I shudder to think what this league is going to look like if you don’t come to this realization. I’m dizzy just looking at the possibilities.
Andy writes, “It’s not about designing ridiculous uniforms that have to stand out by themselves. It’s about the game.” Which is think is a hopelessly optimistic assessment. Uniforms mean merchandise sales. Every throwback, third-alternate home uniform, and Nike abomination means another $200 ‘authentic’ jersey to push into the market.
Without a doubt, you’re right, and I should have commented on that trend in the post (it was 2 a.m., cut me some slack).
But where does it end? These uniforms are gross. They’re a joke. They aren’t fit for an arena league team. And if this is anything like what Nike comes up with for the substantial changes they plan, I hope the fans revolt and leave these abominations on shelves everywhere.
I agree with how absurd they are, but it isn’t about whether some married guy in his 30s will buy and wear them. It’s about whether some 15-year-old will want it.
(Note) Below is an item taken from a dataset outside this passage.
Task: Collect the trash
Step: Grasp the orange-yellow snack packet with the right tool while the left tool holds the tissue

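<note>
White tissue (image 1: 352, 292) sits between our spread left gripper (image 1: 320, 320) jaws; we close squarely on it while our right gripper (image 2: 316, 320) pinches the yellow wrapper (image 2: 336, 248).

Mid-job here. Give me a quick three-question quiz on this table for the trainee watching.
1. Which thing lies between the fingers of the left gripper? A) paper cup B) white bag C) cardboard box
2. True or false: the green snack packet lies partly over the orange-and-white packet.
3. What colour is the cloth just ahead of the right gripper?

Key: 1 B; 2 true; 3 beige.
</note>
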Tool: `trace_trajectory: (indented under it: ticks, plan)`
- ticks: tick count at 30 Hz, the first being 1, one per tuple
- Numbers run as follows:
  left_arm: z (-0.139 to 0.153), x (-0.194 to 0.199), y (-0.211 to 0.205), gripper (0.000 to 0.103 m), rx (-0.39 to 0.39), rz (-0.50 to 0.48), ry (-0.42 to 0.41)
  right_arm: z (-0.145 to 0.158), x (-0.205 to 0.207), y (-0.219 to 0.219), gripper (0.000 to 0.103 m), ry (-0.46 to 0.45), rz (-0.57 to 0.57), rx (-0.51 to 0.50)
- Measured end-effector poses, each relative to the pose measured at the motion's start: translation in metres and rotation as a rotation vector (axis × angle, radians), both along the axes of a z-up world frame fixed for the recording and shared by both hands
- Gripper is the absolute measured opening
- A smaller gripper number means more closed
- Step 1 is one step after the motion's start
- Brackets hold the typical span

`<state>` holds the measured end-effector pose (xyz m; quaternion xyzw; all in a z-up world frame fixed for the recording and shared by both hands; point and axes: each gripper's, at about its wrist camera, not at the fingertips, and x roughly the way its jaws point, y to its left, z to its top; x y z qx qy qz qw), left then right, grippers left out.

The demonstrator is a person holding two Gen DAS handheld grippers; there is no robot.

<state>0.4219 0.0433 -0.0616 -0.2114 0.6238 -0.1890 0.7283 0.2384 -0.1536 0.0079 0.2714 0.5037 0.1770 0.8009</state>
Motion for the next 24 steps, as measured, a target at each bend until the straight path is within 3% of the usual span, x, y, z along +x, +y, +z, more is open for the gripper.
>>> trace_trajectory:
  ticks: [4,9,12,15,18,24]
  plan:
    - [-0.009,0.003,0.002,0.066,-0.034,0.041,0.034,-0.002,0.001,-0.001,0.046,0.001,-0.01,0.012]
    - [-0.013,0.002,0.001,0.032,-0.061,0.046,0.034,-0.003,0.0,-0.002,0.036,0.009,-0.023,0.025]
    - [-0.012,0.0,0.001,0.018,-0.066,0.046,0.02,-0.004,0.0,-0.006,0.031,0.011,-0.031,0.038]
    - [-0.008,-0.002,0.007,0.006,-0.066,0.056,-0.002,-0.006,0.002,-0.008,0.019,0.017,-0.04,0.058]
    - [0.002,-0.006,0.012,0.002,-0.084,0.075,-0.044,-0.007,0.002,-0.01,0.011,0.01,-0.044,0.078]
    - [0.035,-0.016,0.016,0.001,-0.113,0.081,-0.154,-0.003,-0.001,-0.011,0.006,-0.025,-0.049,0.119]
In fact, if our demographic hates them, Nike may consider that a success.
I don’t think that even 15-year-olds like them. Lets be serious, I like some of the things Nike sells, but those uniforms are horrible. They have to think about the fact that we are watching the game not listening to it and it’s important for them to actually be easy on the eyes. I don’t wanna stop watching the games because my eyes hurt from trying to follow some checker florescent uniforms running around!